We finally stop at a checkpoint and grab some biltong (a local variety of jerked meat), hard-boiled eggs, sport goo, electrolytes, and water. It’s just enough to get us through to lunch and then, finally, to our camp for the night.
I ride into the Amphitheatre Bush Camp after a full day of cycling, feeling accomplished and exhausted. The temporary safari camp offers us a delicious meal, a very necessary shower, and a welcome brew. The wildlife near the camp comes alive at night and rustles through the early morning. I awake to lions roaring, elephants trumpeting, and baboons screeching.
Over the next few days, we cover a lot of ground. Each morning, I found comfort in a warm cappuccino and the sounds of bicycles clicking. I was becoming accustomed to the frigid temperatures, to stepping to the left on a path instead of the right, and to greeting friends with the South African slang of “howzit?” instead of my typical Midwestern “how’s it going?”
Lessons in Appreciation
We cross through the Mapungubwe Cultural Landscape, a long-gone pre-colonial state and home to the first indigenous kingdom in southern Africa.

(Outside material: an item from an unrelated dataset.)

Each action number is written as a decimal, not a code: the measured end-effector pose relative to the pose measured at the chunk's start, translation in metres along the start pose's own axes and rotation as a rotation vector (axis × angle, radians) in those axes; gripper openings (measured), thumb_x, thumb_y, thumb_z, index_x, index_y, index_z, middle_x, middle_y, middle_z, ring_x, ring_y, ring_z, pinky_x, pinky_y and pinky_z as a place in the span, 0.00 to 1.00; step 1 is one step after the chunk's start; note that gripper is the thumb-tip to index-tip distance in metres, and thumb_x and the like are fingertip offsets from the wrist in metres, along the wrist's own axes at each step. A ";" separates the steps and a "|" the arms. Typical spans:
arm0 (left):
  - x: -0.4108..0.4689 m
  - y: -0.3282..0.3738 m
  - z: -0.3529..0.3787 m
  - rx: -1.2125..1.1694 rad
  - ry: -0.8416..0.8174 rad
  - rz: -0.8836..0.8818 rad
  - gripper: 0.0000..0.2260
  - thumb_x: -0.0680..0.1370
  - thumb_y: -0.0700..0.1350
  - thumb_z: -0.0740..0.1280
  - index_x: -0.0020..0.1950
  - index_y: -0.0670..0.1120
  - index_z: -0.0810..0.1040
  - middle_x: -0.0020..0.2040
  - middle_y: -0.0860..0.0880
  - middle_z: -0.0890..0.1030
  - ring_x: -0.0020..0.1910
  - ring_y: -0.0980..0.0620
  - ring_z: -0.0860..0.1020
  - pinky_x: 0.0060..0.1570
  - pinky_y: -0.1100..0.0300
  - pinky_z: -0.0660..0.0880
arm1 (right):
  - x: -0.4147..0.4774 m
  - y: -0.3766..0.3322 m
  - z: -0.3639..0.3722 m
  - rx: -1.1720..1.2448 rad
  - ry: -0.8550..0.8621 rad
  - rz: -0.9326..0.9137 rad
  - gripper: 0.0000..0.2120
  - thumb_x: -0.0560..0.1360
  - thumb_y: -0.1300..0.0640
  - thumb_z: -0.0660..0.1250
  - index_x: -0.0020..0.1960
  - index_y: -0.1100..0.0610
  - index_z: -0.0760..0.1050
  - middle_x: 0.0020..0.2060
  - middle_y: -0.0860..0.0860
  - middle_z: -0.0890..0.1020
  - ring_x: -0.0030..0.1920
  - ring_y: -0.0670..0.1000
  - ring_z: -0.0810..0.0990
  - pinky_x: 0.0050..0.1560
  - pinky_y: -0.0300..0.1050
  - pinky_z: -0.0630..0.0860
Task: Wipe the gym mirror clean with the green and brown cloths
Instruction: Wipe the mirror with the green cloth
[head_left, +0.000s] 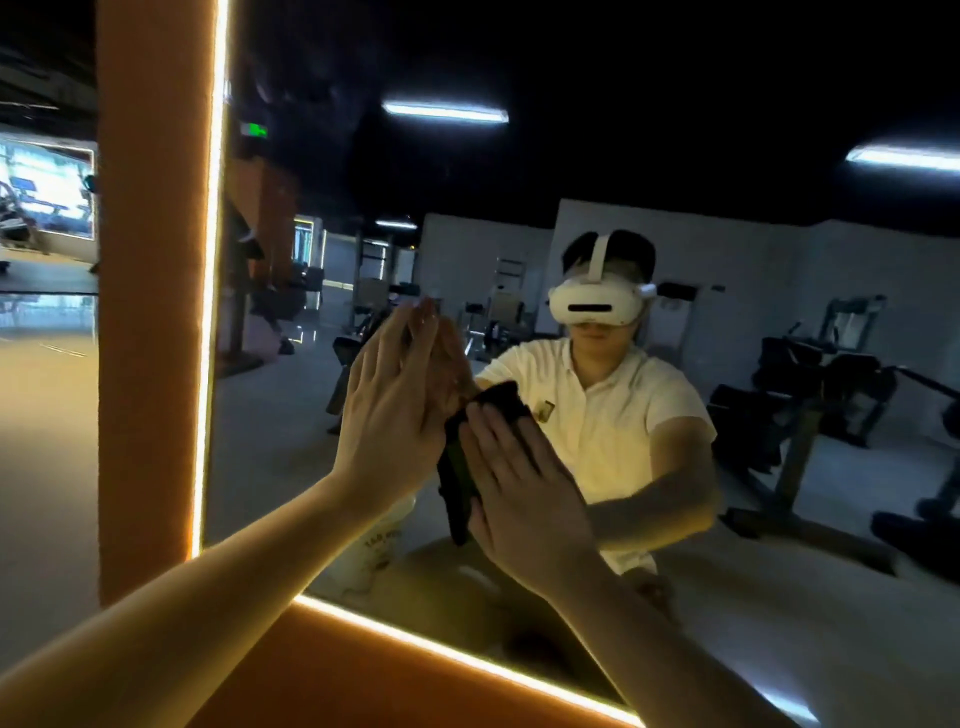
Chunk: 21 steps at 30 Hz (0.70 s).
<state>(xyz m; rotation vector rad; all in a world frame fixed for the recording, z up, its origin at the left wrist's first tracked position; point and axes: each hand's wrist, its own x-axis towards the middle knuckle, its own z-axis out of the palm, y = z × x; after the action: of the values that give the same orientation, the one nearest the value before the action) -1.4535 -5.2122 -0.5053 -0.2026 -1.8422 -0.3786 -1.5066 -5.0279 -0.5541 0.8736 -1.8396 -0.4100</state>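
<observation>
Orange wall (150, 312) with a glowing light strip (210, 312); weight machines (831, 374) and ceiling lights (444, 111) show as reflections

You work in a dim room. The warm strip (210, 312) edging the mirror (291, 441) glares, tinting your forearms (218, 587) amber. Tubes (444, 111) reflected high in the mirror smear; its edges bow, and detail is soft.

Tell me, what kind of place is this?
Most likely a gym. The big mirror reflects exercise machines, and what looks like a treadmill stands off to the left.
</observation>
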 end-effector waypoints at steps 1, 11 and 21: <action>-0.009 0.000 0.005 0.009 -0.031 0.019 0.31 0.86 0.59 0.46 0.82 0.40 0.60 0.83 0.41 0.59 0.81 0.42 0.60 0.78 0.46 0.60 | -0.017 0.003 0.004 -0.013 -0.014 -0.010 0.34 0.85 0.46 0.52 0.83 0.63 0.49 0.83 0.62 0.47 0.83 0.59 0.44 0.82 0.58 0.44; -0.029 -0.002 0.027 0.071 -0.128 0.052 0.32 0.83 0.51 0.56 0.84 0.39 0.52 0.85 0.42 0.51 0.84 0.44 0.49 0.79 0.38 0.58 | -0.059 0.054 -0.015 0.042 0.020 0.536 0.29 0.80 0.49 0.54 0.71 0.71 0.66 0.71 0.71 0.71 0.77 0.67 0.62 0.78 0.67 0.55; -0.039 -0.043 -0.016 0.017 -0.071 -0.169 0.30 0.80 0.47 0.56 0.83 0.49 0.57 0.81 0.54 0.56 0.80 0.62 0.49 0.79 0.49 0.56 | 0.046 -0.017 -0.009 0.081 0.055 0.030 0.33 0.85 0.44 0.46 0.83 0.63 0.51 0.82 0.61 0.48 0.83 0.59 0.44 0.82 0.58 0.42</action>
<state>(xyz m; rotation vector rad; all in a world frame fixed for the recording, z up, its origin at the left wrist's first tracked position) -1.4419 -5.2563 -0.5450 -0.0497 -1.9377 -0.4780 -1.5024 -5.0715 -0.5309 0.9028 -1.8267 -0.2911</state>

Pottery remnants of the empire exist on that land today. We stop for a break at the basalt cliffs that make up Solomon’s Wall—the site where an ancient lava flow once dammed the Motloutse River, a Limpopo River tributary. We explore natural tool building sites where geology allowed hunters and gatherers to stop and make razor-sharp chippings for arrowheads or knives. The stones are still resting where they were set after their last use 100,000 to 200,000 years ago.
We also visit Botswana’s Lentswe Le Moriti Primary School, a local community school and beneficiary of Children in the Wilderness programming. Our group guide, David, and his family have worked with the school in the past, so they’re greeted with a warm, personal reception. The rest of us are just as happily welcomed with smiles, high-fives, and requests for bike rides. The experience and the children put the trip into perspective and I’m thankful my epic ride could contribute to schools like Lentswe Le Moriti.

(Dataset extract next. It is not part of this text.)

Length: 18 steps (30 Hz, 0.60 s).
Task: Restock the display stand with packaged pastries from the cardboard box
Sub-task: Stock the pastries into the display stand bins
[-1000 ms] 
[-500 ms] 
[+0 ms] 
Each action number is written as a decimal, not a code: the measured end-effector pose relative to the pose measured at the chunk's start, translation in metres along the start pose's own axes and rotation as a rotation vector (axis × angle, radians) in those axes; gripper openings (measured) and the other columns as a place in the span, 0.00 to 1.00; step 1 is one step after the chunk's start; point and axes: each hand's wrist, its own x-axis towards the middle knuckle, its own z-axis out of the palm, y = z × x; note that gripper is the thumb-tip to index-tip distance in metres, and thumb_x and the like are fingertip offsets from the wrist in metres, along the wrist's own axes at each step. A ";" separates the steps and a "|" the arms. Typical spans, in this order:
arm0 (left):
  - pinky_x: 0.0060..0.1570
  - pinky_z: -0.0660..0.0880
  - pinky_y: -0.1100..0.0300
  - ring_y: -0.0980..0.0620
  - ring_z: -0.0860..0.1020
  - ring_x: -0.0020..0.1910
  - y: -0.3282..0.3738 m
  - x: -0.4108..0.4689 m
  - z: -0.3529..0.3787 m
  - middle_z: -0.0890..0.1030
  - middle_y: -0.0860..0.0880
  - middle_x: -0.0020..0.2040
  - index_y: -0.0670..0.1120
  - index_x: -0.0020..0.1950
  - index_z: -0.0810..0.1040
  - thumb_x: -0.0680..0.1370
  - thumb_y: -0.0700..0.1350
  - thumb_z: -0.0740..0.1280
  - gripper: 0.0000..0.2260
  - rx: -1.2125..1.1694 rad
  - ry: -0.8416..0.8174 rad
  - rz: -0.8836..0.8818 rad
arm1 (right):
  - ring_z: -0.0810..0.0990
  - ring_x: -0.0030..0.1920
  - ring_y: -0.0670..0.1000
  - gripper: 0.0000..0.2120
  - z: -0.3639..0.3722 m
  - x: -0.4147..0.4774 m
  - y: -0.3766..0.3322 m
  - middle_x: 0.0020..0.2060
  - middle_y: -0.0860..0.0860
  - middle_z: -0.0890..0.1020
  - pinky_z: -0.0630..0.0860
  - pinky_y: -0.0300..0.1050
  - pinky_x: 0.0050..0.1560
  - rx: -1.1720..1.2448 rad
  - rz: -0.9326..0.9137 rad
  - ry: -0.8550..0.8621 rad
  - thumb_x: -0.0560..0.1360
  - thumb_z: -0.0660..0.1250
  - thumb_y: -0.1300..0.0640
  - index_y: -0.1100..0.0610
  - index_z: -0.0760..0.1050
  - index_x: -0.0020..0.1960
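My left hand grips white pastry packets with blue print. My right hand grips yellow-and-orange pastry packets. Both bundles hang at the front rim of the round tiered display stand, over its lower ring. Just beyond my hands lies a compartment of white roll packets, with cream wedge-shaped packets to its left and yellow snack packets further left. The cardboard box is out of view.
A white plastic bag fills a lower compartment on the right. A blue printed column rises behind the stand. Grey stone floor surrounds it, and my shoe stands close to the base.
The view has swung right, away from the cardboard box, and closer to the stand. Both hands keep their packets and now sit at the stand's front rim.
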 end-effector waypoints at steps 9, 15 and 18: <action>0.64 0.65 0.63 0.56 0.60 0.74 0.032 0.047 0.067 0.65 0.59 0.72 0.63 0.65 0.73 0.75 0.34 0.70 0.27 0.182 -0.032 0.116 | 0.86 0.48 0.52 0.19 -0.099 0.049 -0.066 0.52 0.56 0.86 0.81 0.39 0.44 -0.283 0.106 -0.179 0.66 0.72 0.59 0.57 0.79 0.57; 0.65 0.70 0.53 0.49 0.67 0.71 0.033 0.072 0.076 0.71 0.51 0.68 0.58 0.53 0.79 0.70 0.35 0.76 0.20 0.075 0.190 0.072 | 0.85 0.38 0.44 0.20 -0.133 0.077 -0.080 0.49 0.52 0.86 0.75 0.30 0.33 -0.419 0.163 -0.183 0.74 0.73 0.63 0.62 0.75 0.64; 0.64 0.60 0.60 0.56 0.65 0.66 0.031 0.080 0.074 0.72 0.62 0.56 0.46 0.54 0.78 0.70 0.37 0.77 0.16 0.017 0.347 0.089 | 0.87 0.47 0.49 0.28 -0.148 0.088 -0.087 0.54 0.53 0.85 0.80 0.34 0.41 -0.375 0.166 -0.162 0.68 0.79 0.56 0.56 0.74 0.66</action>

As the week comes to a close and we cycle the final few miles back into South Africa from Zimbabwe, I wish it could continue. Yes, we’re covered in dirt. Yes, we’re tired. Yes, we’re sweaty. But we’re smiling. Our smiles are forged by the knowledge that through a little hard work, we can make a big difference.
How To Do This Trip
Plan: It's best to plan a trip like this with a tour operator. I used Geographic Expeditions, which specializes in remote or challenging destinations and emphasizes responsible travel. The group develops custom itineraries, coordinates group trips, and arranges in-country activities for visitors.

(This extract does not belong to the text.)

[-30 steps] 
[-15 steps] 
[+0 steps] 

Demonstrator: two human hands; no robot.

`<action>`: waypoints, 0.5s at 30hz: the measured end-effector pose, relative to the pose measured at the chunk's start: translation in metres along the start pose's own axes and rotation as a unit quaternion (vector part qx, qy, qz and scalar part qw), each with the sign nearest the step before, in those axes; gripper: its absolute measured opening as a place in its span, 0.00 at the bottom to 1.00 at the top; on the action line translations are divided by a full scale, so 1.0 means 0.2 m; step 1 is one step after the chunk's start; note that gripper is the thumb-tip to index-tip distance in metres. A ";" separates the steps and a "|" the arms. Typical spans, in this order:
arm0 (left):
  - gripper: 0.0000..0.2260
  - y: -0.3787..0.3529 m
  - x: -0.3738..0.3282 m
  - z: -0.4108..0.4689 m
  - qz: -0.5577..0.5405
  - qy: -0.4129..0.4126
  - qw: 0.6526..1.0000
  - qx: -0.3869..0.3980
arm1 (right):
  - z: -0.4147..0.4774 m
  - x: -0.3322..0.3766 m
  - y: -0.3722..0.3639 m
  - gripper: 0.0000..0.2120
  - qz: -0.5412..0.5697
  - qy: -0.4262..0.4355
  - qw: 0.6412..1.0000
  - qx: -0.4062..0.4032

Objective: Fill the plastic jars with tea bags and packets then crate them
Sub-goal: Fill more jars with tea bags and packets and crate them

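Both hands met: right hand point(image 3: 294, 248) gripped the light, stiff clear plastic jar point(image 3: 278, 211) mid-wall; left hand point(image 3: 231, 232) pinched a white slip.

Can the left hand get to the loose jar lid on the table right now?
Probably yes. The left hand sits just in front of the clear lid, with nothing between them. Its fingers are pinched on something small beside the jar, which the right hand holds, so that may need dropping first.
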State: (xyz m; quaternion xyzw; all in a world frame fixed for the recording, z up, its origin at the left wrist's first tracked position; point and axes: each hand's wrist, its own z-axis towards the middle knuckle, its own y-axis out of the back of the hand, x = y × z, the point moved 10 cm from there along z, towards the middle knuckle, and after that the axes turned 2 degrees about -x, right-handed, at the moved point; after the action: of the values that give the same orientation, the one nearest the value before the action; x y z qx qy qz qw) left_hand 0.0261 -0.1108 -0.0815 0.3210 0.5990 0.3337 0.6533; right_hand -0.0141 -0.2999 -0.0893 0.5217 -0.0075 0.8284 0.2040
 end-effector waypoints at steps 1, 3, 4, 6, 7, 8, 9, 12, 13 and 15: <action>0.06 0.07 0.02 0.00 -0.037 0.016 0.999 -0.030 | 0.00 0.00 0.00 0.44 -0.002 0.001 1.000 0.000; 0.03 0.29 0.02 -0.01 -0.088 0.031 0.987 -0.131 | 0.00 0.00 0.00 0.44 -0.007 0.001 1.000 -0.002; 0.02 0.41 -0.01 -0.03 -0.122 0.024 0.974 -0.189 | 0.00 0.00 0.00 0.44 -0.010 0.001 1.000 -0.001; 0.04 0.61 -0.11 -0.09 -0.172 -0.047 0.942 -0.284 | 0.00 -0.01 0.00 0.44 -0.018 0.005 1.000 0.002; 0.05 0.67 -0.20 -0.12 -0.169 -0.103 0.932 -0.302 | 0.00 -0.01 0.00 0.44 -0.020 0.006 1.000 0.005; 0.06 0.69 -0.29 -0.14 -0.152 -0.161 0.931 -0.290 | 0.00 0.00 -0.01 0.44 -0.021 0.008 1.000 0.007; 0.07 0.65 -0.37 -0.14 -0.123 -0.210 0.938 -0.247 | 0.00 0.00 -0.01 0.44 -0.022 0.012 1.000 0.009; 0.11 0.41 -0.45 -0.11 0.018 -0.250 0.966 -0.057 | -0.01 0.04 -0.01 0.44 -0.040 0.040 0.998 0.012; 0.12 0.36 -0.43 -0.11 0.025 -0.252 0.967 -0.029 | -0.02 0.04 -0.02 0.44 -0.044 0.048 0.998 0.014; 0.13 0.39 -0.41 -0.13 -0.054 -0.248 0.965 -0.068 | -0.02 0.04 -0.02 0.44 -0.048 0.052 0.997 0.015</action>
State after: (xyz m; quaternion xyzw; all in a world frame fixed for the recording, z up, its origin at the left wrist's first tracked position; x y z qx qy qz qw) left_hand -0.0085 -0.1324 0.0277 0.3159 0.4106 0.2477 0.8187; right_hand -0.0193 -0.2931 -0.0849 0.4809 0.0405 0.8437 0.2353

Pack: For these cycling tours or trips between these sustainable lodges, it's important to carefully consider what you bring. I flew on small planes, so I packed light out of necessity. Don't forget warm layers for the cold nights and a camera for the epic views.
Stay: I stayed at the Fairlawns Hotel and the Saxon Hotel, Villas, and Spa on either end of the tour. Both are excellent spots to experience Johannesburg and get your bearings before heading to the national parks.
Explore: There's lots of adventure to be had beyond the Tour de Tuli. Head to Victoria Falls and stay at Victoria Falls River Lodge, where you'll wake up with elephants outside your room and listen to hippos as you fall asleep. Or venture to Hwange National Park and stay at the Linkwasha Camp, an intimate group of luxury tents set at the Ngamo Plains. Both spots prioritize sustainability—focusing on conservation, hiring staff from nearby communities, and serving local ingredients.